What the exercise asks
How many lines in the records below contain the word "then"? Answer with the number alone.

══ The data ══

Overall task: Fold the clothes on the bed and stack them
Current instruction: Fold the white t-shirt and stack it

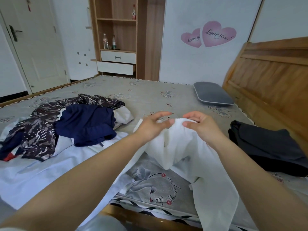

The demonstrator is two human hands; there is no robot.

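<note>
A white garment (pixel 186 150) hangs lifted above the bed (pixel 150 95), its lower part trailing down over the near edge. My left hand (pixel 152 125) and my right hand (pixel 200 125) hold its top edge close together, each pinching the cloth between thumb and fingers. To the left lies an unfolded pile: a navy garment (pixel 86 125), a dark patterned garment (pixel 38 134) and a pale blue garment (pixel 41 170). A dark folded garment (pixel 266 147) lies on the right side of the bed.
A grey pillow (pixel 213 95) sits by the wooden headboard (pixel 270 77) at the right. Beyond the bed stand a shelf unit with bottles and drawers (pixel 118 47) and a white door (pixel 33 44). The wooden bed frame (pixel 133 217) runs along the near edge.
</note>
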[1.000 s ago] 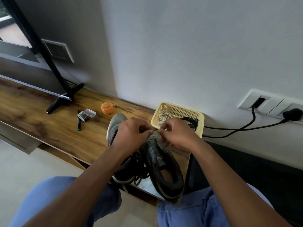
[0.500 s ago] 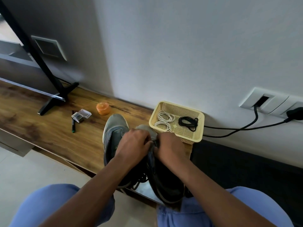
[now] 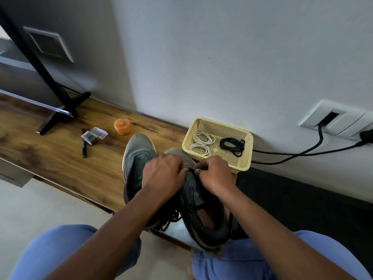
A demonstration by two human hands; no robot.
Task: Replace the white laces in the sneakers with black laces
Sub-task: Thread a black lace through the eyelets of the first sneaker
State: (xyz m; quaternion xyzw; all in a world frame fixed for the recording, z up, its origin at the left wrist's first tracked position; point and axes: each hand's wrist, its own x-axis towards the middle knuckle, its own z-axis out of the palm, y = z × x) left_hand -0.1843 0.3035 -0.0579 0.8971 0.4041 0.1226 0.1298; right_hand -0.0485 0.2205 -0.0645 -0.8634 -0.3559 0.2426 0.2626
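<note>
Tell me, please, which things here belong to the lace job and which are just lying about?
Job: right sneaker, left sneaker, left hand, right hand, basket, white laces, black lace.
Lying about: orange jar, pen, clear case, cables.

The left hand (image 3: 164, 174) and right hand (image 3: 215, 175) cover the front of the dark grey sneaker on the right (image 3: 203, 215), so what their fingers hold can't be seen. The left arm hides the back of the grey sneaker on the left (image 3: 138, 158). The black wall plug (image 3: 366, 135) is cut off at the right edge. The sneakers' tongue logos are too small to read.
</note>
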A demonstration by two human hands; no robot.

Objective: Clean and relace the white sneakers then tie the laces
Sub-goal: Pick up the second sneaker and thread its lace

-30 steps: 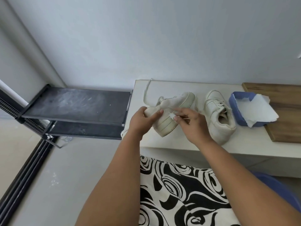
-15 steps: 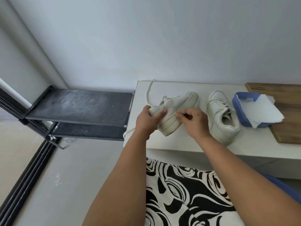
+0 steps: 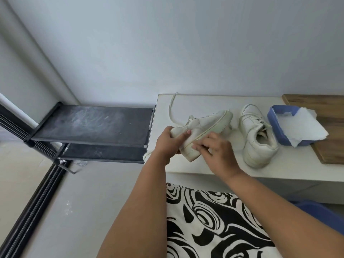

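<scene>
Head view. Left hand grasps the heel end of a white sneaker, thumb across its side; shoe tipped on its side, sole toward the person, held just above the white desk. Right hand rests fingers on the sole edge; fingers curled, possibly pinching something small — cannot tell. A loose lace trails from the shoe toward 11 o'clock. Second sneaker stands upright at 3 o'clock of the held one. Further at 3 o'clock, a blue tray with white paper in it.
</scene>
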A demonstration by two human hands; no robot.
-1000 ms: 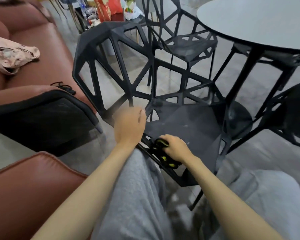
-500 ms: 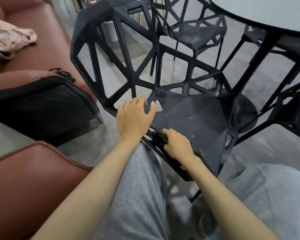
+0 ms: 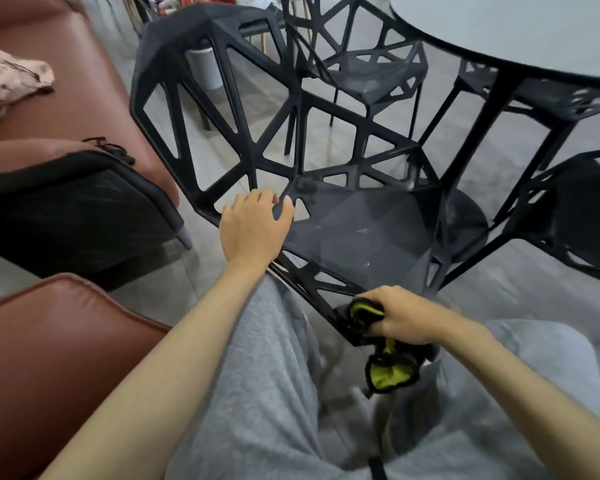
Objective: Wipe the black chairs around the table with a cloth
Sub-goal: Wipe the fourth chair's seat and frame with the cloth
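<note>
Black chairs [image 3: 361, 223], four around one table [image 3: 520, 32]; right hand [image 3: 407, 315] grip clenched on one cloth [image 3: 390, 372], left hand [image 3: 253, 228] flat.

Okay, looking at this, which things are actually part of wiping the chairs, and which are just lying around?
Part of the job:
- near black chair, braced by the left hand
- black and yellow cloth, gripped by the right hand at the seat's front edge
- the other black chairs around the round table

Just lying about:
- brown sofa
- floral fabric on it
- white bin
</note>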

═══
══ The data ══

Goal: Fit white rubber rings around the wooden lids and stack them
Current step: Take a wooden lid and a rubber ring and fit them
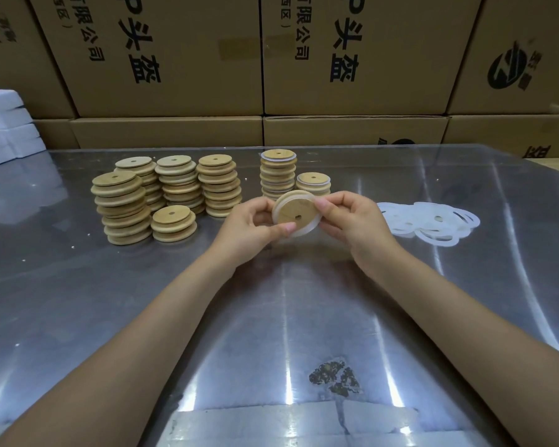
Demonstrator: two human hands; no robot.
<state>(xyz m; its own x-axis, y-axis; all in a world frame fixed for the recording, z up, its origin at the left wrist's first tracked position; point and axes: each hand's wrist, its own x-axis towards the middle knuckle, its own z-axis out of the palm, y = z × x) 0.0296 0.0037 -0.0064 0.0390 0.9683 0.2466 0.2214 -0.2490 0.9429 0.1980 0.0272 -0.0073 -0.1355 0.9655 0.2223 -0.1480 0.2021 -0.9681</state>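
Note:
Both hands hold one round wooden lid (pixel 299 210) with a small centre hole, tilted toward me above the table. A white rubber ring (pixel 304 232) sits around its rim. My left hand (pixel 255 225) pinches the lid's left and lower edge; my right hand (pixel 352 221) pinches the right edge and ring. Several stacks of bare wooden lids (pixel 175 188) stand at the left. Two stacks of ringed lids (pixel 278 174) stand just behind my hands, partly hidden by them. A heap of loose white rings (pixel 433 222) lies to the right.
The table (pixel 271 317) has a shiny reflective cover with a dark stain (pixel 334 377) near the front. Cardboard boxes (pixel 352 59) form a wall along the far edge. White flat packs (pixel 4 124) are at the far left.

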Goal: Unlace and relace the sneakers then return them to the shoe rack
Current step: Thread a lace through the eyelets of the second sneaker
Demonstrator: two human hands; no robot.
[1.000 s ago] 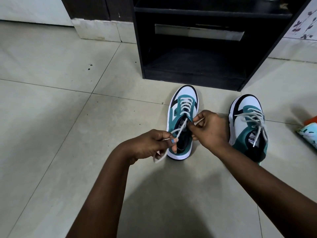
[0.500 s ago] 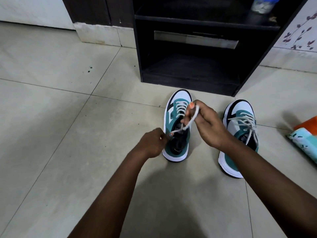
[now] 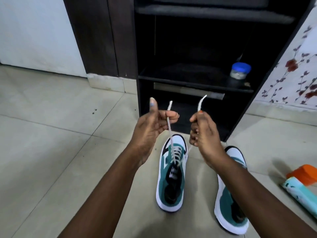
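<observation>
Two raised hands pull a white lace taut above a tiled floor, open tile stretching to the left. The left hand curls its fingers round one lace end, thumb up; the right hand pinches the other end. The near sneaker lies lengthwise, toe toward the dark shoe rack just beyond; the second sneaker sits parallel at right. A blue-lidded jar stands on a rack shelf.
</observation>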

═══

Exercise solution
2